The PPI report arrives amid broader concerns about accelerating inflation. Last week’s consumer price index (CPI) report indicated a 2.4% increase in consumer prices in February. The Commerce Department’s main inflation gauge, used by the Federal Reserve for forecasting, showed core inflation at 3.1% and headline inflation at 2.8%. These figures, combined with the PPI data, paint a picture of an economy where inflationary pressures remain stubbornly persistent. The Bureau of Labor Statistics defines the Producer Price Index as a family of indexes measuring average change over time in prices received by producers.

Geopolitical Factors and Energy Prices

Adding to the inflationary concerns are escalating geopolitical tensions in the Middle East. Ongoing conflicts and strikes in the region have driven up oil prices, which are now trading around $100 a barrel – a more than 70% increase year-to-date. While the current inflation data doesn’t yet fully reflect the impact of these events, the potential for further energy price increases poses a significant risk to the inflation outlook.

Federal Reserve Response

The Federal Reserve is scheduled to release its latest interest rate decision later Wednesday.
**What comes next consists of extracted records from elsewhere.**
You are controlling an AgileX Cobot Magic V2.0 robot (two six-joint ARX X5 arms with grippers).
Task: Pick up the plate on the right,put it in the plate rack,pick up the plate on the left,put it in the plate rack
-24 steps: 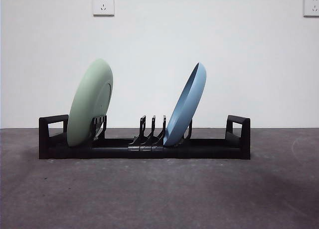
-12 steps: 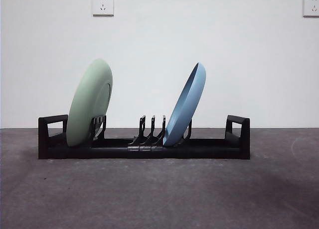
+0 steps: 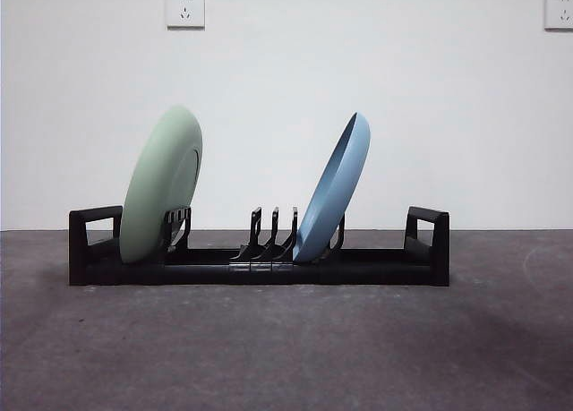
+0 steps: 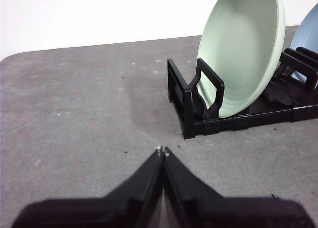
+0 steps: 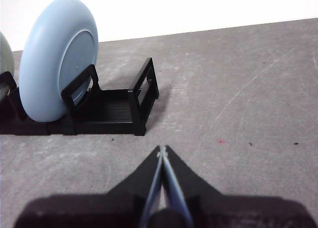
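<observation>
Well, both plates are home! The pale green round plate (image 3: 161,185) stands on edge at the nine o'clock end of the long low black plastic plate rack (image 3: 260,268), leaning against its prongs, and the light blue round plate (image 3: 333,189) leans the same way just past the rack's middle, toward three o'clock. Three curved prongs stand bare between them.

Neither arm shows in the front view. The left gripper (image 4: 162,151) hangs over bare grey table (image 4: 74,114), jaws pinched together with nothing between them; the green plate (image 4: 243,49) sits well apart from it, up toward one o'clock in its own picture. The right gripper (image 5: 162,149) is likewise closed to a thin line and empty, with the blue plate (image 5: 57,56) well apart toward ten o'clock.

So each arm sits off its own end of the rack, whose long axis runs nine to three across the table. By my reckoning the task is finished: nothing left to fetch, and no move is called for.
</observation>
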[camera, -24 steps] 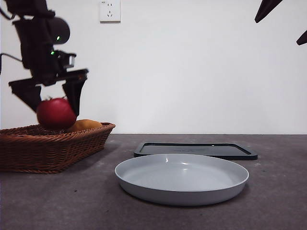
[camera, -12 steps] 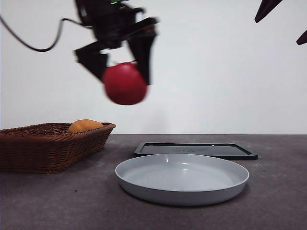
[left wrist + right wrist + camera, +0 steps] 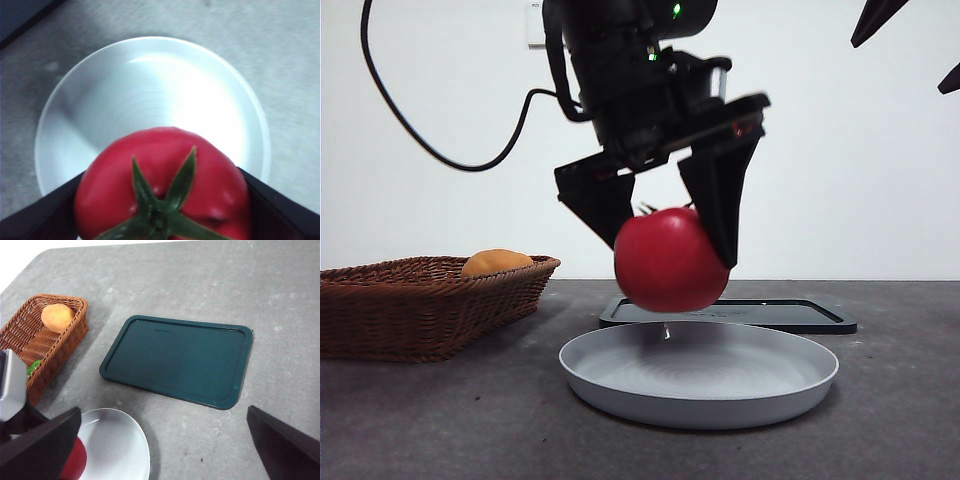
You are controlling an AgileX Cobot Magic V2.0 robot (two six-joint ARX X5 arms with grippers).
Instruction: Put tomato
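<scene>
One tomato (image 3: 666, 262) in play, held in the air between the two black fingers of the left gripper (image 3: 670, 235); fingers clamped on its flanks, one each side, so the fruit hangs free of any support below. In the front view it sits just above the grey plate (image 3: 700, 400), not touching it; a small gap shows between the underside of the fruit and the plate floor. The left wrist view looks straight down past the tomato (image 3: 165, 192) onto the plate (image 3: 75, 100), the fruit over the plate's interior rather than its rim; judged reason for this hold: carry complete, poised for lowering and release onto the plate.

Right gripper (image 3: 165, 440) waits high and apart, fingers spread wide with nothing between them; it overlooks the dark green tray (image 3: 180, 360) lying flat on the counter (image 3: 280, 300) beyond the plate. Wicker basket (image 3: 420, 310) stands well to the side, with an orange-yellow rounded item (image 3: 495, 262) inside.

Tomato appearance: bright red, glossy, round and smooth, no visible blemish; dark green star-shaped stem on top, leaves spread flat, stem uppermost, so the fruit is held upright. Judgement: firm enough skin for the side grip, but round, so it may roll a little once set down; the plate's raised rim should contain it.
</scene>
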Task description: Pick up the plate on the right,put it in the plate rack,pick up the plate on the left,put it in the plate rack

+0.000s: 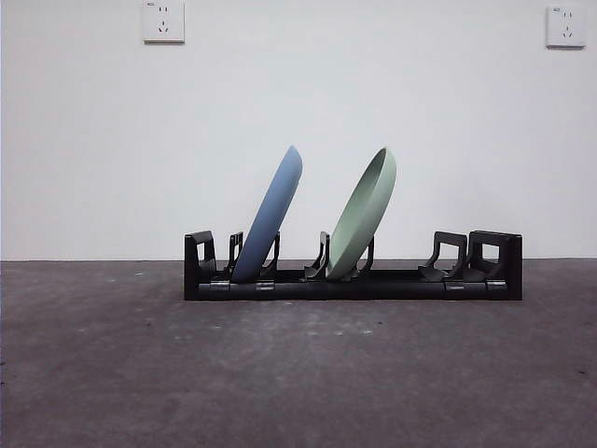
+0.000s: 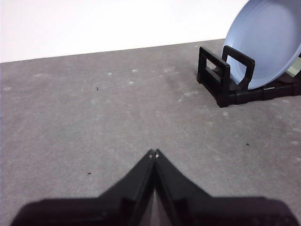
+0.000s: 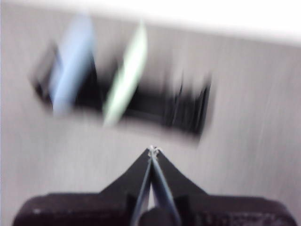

Market participants widely anticipate that the central bank will maintain its benchmark overnight interest rate in a range of 3.5%-3.75%, where it has been since the last cut in December 2025. The PPI report reinforces the likelihood that the Fed will remain cautious about cutting rates until it has greater confidence that inflation is sustainably moving towards its 2% target.

What to Expect in the Coming Months

Looking ahead, the path of inflation will likely depend on a number of factors, including the evolution of geopolitical tensions, the strength of the U.S. Economy, and the Federal Reserve’s monetary policy decisions. Continued monitoring of the PPI, CPI, and other economic indicators will be crucial for assessing the trajectory of inflation and its impact on the economy. Investors and businesses should prepare for the possibility of continued volatility in financial markets as the Fed navigates this complex economic landscape. The next PPI report, scheduled for release in April, will be closely watched for further clues about the direction of wholesale price pressures.